- **WHAT YOU HAVE TO DO**:
In the records that follow, the lines from the one containing "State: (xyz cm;" to the one containing "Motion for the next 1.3", inclusive, are to be given again exactly.

══ INFORMATION SUPPLIED ══

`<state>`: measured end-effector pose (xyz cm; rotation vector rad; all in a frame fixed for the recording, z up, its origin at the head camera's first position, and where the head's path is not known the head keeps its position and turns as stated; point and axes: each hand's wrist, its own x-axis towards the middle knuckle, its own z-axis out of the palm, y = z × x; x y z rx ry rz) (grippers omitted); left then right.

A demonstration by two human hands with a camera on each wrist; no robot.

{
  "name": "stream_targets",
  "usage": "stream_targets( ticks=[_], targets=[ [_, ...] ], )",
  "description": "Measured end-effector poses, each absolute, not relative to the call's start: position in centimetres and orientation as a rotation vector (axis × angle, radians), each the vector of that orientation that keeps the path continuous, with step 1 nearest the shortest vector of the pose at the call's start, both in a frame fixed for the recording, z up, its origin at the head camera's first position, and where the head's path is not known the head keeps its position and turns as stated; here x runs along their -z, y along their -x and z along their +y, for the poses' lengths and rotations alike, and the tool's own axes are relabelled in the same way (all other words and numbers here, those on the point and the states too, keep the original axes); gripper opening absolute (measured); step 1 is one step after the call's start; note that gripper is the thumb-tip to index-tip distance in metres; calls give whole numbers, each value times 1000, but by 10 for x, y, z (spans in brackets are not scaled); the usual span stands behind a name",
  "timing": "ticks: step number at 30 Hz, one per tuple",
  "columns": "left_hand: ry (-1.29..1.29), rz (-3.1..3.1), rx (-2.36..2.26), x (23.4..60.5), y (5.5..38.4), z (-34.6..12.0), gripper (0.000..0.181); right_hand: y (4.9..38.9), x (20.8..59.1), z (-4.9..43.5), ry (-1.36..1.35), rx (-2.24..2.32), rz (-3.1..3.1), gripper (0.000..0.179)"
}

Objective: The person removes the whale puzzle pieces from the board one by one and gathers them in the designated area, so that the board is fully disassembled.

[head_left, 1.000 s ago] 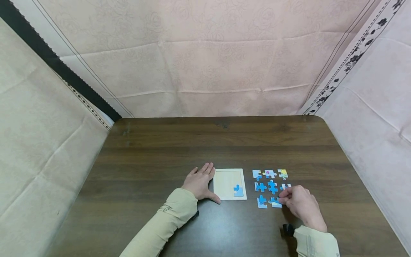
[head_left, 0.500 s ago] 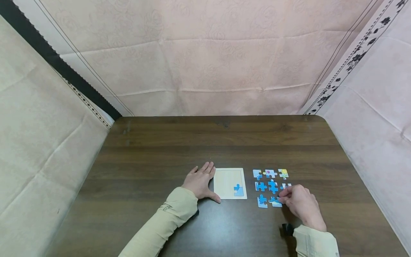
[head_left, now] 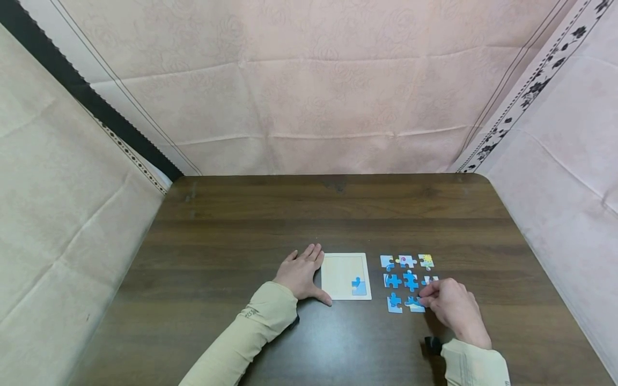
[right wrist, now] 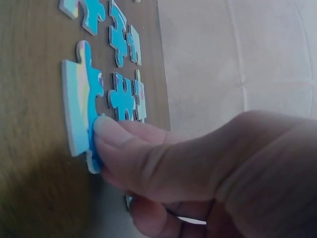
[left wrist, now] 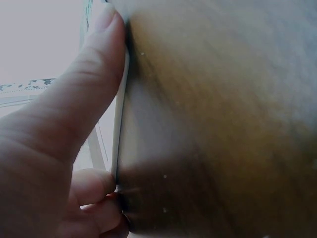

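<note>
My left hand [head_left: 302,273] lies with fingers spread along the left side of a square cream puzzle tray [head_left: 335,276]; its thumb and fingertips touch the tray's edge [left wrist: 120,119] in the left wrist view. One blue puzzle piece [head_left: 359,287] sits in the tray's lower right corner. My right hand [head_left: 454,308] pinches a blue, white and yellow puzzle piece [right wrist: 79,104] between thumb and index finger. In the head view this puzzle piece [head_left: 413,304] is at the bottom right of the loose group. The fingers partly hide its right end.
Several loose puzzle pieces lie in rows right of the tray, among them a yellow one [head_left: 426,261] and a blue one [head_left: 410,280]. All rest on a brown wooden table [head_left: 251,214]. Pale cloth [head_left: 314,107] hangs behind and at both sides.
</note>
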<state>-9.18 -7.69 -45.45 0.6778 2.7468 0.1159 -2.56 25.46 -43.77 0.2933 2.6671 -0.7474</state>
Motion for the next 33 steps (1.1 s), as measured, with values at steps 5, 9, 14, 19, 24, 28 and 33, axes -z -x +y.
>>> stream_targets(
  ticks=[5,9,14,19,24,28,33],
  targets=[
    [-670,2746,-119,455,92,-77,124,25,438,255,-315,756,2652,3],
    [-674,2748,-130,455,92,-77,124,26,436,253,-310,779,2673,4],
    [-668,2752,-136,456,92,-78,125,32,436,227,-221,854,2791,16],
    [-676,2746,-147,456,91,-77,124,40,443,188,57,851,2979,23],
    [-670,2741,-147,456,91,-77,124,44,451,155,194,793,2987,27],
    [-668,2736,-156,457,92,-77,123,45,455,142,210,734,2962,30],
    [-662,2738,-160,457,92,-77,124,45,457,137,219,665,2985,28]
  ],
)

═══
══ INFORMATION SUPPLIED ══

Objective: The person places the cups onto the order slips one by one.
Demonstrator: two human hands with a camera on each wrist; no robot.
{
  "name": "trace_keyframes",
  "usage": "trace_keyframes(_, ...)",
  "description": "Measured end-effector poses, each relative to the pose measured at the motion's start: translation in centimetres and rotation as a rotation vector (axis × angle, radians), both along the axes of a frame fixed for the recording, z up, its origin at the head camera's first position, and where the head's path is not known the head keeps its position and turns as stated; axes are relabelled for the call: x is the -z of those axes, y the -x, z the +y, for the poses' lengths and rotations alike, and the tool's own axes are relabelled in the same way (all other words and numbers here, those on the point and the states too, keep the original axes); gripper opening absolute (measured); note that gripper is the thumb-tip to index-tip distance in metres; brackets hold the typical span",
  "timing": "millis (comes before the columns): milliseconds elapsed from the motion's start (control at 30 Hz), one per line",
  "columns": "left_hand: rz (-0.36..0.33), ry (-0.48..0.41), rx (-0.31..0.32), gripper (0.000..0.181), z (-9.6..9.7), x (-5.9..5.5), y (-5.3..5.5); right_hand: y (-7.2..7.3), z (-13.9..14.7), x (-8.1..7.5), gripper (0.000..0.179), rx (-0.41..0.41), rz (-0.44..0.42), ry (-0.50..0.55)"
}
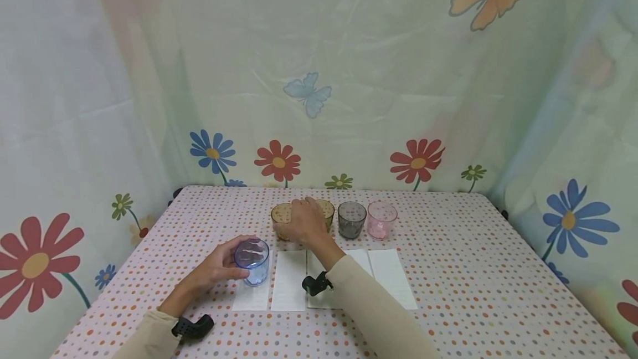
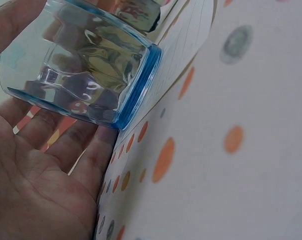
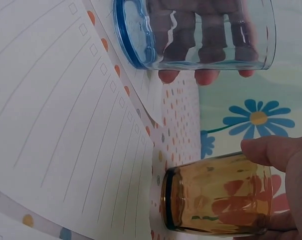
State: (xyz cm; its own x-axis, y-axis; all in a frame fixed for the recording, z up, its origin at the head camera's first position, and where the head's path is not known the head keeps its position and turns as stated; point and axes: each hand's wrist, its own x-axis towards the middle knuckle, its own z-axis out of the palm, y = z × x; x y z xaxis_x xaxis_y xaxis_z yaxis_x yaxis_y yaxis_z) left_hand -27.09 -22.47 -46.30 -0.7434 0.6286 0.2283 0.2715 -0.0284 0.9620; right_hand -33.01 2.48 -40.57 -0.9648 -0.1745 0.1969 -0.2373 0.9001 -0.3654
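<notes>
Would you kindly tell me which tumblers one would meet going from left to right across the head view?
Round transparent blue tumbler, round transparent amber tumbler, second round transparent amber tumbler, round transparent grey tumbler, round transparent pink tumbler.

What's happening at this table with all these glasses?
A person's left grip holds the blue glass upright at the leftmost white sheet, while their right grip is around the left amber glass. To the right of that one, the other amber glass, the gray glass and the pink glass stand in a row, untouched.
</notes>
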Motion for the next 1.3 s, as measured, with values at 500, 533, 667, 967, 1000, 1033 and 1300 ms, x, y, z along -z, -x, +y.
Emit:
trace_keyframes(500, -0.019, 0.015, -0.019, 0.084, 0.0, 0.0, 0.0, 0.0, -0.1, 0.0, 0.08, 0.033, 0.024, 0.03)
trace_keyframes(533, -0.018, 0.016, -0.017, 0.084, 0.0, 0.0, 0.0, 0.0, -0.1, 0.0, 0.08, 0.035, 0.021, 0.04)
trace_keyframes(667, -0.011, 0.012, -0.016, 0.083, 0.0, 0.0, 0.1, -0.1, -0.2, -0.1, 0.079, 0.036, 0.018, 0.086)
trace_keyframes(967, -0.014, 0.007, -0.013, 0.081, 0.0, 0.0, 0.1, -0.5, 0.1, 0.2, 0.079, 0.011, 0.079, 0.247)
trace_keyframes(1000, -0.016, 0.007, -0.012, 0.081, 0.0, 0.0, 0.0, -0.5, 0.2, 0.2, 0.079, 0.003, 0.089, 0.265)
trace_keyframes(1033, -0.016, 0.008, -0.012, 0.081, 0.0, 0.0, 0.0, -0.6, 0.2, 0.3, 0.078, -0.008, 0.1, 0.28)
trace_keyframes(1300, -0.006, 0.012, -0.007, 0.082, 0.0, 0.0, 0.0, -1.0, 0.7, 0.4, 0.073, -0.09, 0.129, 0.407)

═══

- **RESULT OF THE EXERCISE**:
State: (xyz cm; its own x-axis, y-axis; all in a frame fixed for the recording, z up, its origin at the head camera's first position, and where the head's path is not known the head keeps its position and turns as stated; point and axes: each hand's wrist, its own x-axis towards the middle knuckle, its own z-axis out of the palm, y = z × x; x y z xaxis_x xaxis_y xaxis_z yaxis_x yaxis_y yaxis_z) left_hand -27.09 -22.47 -46.30 -0.7434 0.6286 0.2283 0.2715 -0.0284 0.9620; right_hand -33.01 2.48 -40.57 -0.9648 -0.1745 0.1969 -0.2373 0.9001 -0.3654
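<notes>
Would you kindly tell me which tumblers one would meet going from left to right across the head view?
Round transparent blue tumbler, round transparent amber tumbler, second round transparent amber tumbler, round transparent grey tumbler, round transparent pink tumbler.

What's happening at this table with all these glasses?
A person's left grip holds the blue glass upright at the leftmost white sheet, while their right grip is around the left amber glass. To the right of that one, the other amber glass, the gray glass and the pink glass stand in a row, untouched.
</notes>
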Motion for the next 1.3 s, as measured, with values at 500, 533, 667, 967, 1000, 1033 and 1300 ms, x, y, z along -z, -x, +y.

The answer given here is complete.